A l’échelle des commerces et de la restauration collective, des mesures plus strictes doivent être respectées. En commençant par la chaîne du froid qui ne doit en aucun cas être rompue (prévoir un mini groupe électrogène afin de préserver les températures des produits sensibles, tels que les yaourts et les glaces). Aussi, on ne le répétera jamais assez : il ne faut jamais recongeler les aliments une fois décongelés !
Par ailleurs, pour réduire les risques et les dangers liés aux TIAC, il est temps pour les établissements de restauration et de l’agroalimentaire de se conformer à la méthode HACCP (acronyme anglo-saxon qui signifie en français : Analyse des dangers et maîtrise des points critiques) qui est, en fait, un dispositif utilisé dans le domaine de la sécurité sanitaire des aliments et qui permet de contrôler tous les points : la qualité des denrées alimentaires, les locaux, le matériel, le personnel et la méthode de travail.
Quel rôle doit jouer le corps des vétérinaires ?
Vous remarquerez que la majorité des aliments qui causent des TIAC est d’origine animale : viandes, poulets, œufs, lait, poissons... De facto, les vétérinaires ont un grand rôle à jouer dans la sécurité sanitaire des aliments qui sont destinés à nos consommateurs et qui doivent répondre à la réglementation algérienne en vigueur, mais également aux normes du code mixte de la FAO et l’OMS : le Codex Alimentarius.
En fait, acteurs incontournables dans la protection de la santé publique, les vétérinaires doivent veiller à la salubrité et l’innocuité des aliments que nos concitoyens consomment, en leur permettant de s’alimenter en toute sécurité. La présence des vétérinaires le long de la chaîne de production des aliments, soit «de l’étable à la table» ou bien «de la fourche à la fourchette», comme cela se dit au sein de la corporation, leur confère un rôle d’une extrême importance dans la préservation de la santé publique. Ils exercent dans différents secteurs et opèrent sur plusieurs terrains.

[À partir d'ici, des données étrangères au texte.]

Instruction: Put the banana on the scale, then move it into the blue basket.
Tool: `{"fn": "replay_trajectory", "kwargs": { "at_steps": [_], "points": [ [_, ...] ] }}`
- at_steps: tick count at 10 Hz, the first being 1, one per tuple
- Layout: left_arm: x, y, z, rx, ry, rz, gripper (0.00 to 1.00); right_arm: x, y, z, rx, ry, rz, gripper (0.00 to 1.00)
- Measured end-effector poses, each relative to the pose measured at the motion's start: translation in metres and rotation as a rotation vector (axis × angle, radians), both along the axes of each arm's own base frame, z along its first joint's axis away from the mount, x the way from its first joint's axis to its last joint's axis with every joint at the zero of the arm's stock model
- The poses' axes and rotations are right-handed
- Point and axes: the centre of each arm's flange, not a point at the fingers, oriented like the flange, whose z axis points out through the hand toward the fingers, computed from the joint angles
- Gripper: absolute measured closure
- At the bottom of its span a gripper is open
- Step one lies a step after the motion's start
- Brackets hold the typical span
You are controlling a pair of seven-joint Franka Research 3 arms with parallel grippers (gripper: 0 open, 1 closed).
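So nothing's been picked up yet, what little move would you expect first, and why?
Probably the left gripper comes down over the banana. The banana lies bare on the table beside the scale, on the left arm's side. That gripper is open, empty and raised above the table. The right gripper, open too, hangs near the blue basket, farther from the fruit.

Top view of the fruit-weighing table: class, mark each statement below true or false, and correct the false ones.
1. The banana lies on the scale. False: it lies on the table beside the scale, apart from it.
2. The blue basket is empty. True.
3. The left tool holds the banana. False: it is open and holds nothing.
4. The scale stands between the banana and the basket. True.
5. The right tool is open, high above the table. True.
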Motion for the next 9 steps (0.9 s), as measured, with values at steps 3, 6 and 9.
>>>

Leur champ d’action (et de contrôle) ultime, à savoir l’inspection des denrées alimentaires avant consommation, s’étend du petit commerce d’alimentation générale aux grands établissements de restauration, en passant par les fast-foods et les établissements de production et de transformation des aliments.
Ce rôle est assuré par les vétérinaires opérant au sein des collectivités locales. A ce titre, il faut savoir qu’en plus du contrôle de l’hygiène et de la qualité des produits au niveau des structures et commerces de la restauration, le rôle des vétérinaires hygiénistes est la surveillance, l’investigation et la prévention des TIAC.

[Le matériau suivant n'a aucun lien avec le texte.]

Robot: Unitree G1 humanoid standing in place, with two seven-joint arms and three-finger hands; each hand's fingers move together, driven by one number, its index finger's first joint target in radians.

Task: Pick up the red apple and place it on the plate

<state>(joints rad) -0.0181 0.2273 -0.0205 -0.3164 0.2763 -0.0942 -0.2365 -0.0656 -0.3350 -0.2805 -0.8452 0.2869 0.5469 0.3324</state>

Pour éviter les intoxications alimentaires, les vétérinaires procèdent à des sorties quotidiennes (et inopinées) dont le but est de vérifier la provenance des denrées alimentaires (traçabilité), de contrôler l’état d’hygiène des produits et de déceler une éventuelle anomalie dans la manipulation, la conservation et la méthode de production et/ou de préparation de la denrée alimentaire.
En cas de TIAC, la mission des vétérinaires est de déclencher des investigations afin d’identifier le ou les aliments en cause et de mettre en place, par la suite, des mesures correctrices.
Aussi, dans le cadre de la surveillance des TIAC, le rôle des vétérinaires hygiénistes est de relever toute infraction à la santé et l’hygiène publiques et de procéder aux analyses périodiques de la qualité (microbiologique) des denrées alimentaires, via des échantillons prélevés sur site (restaurant, cantine, pizzeria, crémerie...) qui seront transférés au laboratoire.